Checklist final de decisão:

  • Você sabe por que quer abrir a empresa fora;
  • Tem uma shortlist de países compatível com seu modelo de negócio;
  • Entende custos de abertura e manutenção;
  • Validou documentos e exigências locais;
  • Alinhou o tema com contador ou advogado;
  • Já desenhou como vai receber, pagar e converter moedas.

Se a sua dor principal hoje é receber do exterior e operar em mais de uma moeda, vale conhecer opções de conta para receber em dólares e avaliar se a Wise Business pode se encaixar na sua rotina depois da constituição.

Perguntas frequentes sobre abrir uma empresa no exterior

Posso abrir empresa no exterior sem morar fora?

Em muitos casos, sim. A possibilidade depende do país, do tipo de empresa e da necessidade de endereço ou representante local. No entanto, é importante entender que abrir empresa no exterior sem morar fora não significa ganhar direito automático de morar ou trabalhar naquele país.

Preciso declarar empresa no exterior no Imposto de Renda?

Muitas vezes, sim, mas a resposta exata pode variar. Depende da estrutura, da sua participação e da sua situação fiscal no Brasil.

Se você tem dúvida sobre declarar uma empresa no exterior no Imposto de Renda, o caminho mais seguro é confirmar com o contador e com a orientação oficial da Receita Federal.

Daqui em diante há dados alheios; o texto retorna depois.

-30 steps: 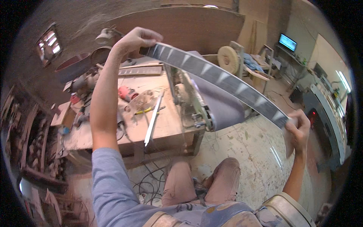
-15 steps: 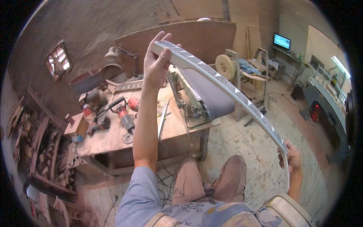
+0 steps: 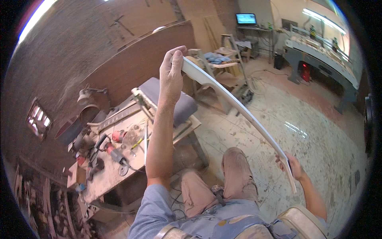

Qual país costuma ser mais fácil para brasileiros?

Não existe um melhor país universal. O país “mais fácil” pode mudar conforme seu objetivo, sua atividade e o nível de suporte local que você pretende contratar.

Quanto custa abrir empresa nos EUA?

O custo de abrir empresa nos EUA sendo brasileiro pode variar conforme o estado, o tipo societário e os serviços contratados. Por isso, buscar um número único pode atrapalhar o seu planejamento.

Separe pelo menos estes itens: taxa de registro, agente local, contador, licenças, endereço e manutenção anual.

Wise Business abre empresa no exterior?

Não. A Wise Business não abre empresa no exterior e não faz a constituição societária.
O papel da conta internacional está na operação depois da abertura, como receber em moedas estrangeiras, manter saldos multimoeda e pagar fornecedores internacionais.